(Extracted data entries)
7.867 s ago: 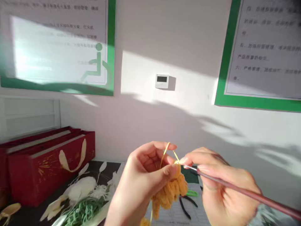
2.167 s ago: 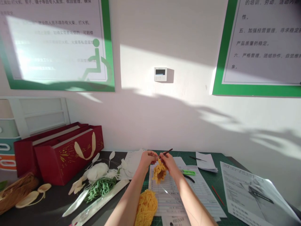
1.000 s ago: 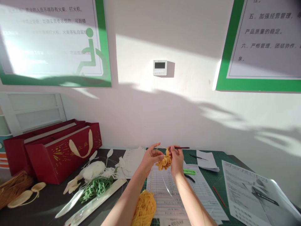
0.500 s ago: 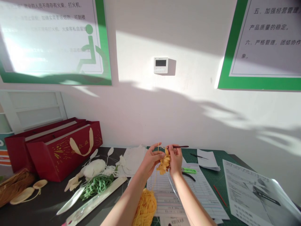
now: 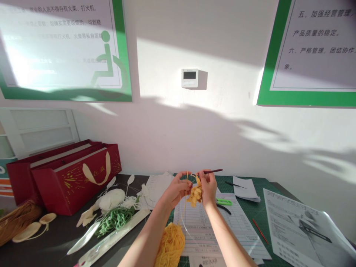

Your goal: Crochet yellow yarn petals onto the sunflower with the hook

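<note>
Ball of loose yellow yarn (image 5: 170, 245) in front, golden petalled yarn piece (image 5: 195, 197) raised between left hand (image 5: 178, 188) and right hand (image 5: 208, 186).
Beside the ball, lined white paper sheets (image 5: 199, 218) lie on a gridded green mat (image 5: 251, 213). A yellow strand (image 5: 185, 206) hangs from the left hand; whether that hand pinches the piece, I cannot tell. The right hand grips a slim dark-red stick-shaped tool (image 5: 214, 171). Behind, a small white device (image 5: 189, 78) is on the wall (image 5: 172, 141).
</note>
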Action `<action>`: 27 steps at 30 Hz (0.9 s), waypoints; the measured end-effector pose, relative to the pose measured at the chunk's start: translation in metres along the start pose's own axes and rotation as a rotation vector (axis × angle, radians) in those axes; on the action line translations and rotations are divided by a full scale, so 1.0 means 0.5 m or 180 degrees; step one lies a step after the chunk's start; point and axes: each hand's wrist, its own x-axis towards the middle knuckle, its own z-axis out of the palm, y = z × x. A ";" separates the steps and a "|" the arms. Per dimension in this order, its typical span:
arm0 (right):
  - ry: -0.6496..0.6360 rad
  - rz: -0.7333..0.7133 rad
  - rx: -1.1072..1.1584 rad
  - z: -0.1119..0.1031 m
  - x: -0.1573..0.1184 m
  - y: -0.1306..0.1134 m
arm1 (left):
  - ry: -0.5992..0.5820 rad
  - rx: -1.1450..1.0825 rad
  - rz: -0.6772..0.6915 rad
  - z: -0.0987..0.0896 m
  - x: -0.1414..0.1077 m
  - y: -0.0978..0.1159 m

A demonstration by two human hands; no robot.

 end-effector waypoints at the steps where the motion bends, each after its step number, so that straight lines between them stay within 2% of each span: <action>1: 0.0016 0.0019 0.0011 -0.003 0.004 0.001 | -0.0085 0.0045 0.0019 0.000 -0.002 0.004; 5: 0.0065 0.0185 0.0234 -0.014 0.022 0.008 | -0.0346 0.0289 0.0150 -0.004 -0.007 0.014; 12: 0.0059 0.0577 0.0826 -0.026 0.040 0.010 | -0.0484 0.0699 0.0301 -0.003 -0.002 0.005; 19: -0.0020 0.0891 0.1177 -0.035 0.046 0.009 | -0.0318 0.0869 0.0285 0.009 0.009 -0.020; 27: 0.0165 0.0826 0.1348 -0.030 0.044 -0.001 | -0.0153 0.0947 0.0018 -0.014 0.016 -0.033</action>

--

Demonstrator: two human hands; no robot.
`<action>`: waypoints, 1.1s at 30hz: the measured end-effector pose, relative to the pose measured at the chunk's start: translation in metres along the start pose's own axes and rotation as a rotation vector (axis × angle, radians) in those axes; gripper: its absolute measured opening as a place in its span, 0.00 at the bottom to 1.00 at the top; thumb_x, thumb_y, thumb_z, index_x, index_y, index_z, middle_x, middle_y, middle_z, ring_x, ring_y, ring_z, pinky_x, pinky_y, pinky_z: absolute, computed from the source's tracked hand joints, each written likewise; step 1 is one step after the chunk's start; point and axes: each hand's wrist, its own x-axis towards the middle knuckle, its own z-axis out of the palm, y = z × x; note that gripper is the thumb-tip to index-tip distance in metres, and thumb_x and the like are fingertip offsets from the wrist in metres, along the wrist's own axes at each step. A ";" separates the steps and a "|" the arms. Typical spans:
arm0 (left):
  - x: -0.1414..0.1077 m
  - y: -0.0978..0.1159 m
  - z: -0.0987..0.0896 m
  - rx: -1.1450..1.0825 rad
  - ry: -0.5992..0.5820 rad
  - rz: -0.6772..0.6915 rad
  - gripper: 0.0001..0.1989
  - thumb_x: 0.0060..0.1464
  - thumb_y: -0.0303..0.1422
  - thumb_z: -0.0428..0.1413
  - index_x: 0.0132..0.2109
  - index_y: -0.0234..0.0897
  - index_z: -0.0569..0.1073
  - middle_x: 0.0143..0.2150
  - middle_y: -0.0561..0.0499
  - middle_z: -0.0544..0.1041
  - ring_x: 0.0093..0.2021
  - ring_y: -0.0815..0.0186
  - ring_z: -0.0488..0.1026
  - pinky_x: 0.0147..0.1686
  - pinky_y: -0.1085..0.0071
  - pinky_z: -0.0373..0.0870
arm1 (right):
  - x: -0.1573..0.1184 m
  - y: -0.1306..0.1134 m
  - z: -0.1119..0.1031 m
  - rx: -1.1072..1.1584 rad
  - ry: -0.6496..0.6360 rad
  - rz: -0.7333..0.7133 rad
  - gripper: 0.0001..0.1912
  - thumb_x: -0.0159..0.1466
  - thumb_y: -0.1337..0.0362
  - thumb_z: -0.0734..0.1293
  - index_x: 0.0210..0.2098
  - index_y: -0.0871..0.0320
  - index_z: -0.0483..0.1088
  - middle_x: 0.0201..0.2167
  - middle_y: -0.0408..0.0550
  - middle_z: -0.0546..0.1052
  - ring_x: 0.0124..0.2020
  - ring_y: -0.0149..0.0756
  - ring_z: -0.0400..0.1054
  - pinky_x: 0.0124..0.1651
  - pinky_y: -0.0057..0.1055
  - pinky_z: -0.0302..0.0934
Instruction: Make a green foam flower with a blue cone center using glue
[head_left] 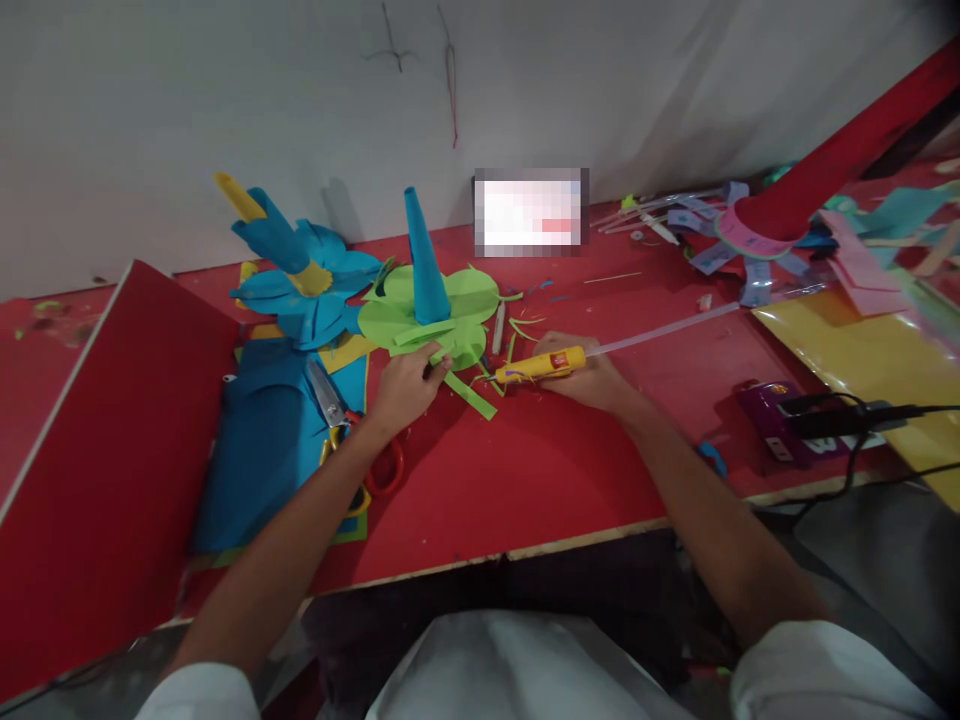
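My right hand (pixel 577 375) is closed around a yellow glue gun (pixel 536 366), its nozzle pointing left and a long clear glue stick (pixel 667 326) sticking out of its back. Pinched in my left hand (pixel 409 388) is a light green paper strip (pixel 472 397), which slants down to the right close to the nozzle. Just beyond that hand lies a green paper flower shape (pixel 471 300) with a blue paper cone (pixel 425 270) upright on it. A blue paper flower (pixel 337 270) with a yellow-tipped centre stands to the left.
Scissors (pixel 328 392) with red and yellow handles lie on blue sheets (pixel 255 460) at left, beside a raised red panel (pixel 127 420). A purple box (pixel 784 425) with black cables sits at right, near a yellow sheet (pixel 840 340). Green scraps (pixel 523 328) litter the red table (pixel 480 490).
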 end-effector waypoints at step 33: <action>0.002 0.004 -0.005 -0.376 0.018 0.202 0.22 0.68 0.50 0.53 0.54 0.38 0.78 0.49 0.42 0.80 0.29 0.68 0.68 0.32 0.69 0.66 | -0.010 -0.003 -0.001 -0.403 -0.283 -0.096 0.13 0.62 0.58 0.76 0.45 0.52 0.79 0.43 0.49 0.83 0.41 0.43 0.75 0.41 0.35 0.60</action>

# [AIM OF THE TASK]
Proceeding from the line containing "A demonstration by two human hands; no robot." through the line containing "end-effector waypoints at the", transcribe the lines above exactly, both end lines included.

# [RESPONSE]
A demonstration by two human hands; no robot.

 end-effector waypoints at the steps where the motion bends, each after its step number, so that straight lines between them stay within 2% of each span: <action>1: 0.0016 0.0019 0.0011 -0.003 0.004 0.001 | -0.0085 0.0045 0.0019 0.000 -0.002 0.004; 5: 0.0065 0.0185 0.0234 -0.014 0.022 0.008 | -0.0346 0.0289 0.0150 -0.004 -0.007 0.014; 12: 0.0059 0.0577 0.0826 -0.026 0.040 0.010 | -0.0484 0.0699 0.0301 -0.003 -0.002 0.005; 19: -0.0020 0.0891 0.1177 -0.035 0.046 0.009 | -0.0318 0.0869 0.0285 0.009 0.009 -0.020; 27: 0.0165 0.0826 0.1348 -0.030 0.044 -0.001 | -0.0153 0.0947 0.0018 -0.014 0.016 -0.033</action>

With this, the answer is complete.